--- TASK ITEM ---
Beneath this instruction is a block of data; output from it exactly the lines that run from the one containing "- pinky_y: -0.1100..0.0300" through the one containing "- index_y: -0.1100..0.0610", inclusive.

▬▬▬▬▬▬

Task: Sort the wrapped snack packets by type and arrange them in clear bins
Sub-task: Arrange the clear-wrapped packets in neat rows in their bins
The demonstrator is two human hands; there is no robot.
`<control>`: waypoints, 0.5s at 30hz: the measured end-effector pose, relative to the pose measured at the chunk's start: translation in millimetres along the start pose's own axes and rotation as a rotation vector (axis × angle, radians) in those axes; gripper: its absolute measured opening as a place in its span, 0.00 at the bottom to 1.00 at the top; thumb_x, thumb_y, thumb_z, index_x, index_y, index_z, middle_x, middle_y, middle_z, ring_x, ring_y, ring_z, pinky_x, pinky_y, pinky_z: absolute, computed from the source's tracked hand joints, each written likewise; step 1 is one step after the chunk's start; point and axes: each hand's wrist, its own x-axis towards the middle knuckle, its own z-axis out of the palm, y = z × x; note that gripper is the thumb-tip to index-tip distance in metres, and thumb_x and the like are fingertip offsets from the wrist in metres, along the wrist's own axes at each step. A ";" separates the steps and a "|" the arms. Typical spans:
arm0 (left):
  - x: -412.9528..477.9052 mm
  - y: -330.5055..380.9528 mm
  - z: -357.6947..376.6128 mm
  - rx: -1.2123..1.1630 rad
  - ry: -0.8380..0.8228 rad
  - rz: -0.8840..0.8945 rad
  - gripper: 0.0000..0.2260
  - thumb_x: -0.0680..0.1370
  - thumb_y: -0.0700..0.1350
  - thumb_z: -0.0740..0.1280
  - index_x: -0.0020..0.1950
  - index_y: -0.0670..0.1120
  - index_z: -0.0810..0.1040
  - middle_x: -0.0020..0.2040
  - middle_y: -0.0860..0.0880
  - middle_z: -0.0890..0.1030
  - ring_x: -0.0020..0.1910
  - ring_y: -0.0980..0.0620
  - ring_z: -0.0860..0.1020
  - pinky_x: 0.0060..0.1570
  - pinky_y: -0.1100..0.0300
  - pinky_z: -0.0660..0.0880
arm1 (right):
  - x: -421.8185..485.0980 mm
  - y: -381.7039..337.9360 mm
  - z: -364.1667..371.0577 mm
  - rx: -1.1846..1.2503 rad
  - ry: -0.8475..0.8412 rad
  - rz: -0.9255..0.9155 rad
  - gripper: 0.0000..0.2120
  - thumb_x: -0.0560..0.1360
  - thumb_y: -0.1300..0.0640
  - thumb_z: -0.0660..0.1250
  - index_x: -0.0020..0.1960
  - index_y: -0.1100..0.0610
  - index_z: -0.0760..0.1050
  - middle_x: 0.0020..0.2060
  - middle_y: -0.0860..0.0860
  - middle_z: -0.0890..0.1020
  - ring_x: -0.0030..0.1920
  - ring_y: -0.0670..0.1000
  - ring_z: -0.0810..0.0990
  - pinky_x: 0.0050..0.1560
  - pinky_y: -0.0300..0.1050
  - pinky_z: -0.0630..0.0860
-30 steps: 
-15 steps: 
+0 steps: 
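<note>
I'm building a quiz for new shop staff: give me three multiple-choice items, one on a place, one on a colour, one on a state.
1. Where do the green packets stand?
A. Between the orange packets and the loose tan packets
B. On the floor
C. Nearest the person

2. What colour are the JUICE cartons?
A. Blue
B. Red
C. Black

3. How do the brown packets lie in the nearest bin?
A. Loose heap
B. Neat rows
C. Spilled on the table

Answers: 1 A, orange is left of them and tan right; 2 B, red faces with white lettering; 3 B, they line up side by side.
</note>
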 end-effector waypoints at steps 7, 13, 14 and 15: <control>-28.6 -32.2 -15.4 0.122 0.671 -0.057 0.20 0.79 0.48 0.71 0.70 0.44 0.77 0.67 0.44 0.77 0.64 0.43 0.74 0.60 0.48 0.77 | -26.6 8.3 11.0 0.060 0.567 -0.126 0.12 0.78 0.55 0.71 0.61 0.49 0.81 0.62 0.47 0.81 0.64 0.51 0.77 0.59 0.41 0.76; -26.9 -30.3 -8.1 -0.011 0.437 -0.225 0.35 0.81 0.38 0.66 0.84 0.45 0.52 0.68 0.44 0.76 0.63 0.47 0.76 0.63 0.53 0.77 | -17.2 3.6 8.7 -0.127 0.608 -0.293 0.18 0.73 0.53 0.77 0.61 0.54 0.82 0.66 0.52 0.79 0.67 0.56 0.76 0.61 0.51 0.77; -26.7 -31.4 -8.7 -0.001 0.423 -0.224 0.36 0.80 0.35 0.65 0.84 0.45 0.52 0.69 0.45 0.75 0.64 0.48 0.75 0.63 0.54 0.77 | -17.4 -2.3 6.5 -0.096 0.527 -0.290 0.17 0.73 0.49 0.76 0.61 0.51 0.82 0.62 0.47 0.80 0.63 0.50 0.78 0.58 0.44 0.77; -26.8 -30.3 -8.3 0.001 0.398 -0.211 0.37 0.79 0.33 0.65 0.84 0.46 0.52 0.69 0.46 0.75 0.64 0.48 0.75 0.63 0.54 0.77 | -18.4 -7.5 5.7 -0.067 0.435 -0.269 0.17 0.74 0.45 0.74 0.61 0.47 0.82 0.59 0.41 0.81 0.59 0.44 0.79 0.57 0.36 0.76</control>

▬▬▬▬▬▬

--- RESULT OF THIS TASK ---
  - pinky_y: -0.1100..0.0300
  - pinky_z: -0.0660..0.0880
arm1 (right):
  - x: -421.8185..485.0980 mm
  - y: -381.7039..337.9360 mm
  - z: -364.1667..371.0577 mm
  - rx: -1.1846..1.2503 rad
  - ry: -0.8475..0.8412 rad
  - rz: -0.9255..0.9155 rad
  - gripper: 0.0000..0.2120
  - thumb_x: -0.0560..0.1360
  - thumb_y: -0.1300..0.0640
  - thumb_z: -0.0660..0.1250
  - index_x: -0.0020..0.1960
  - index_y: -0.1100..0.0610

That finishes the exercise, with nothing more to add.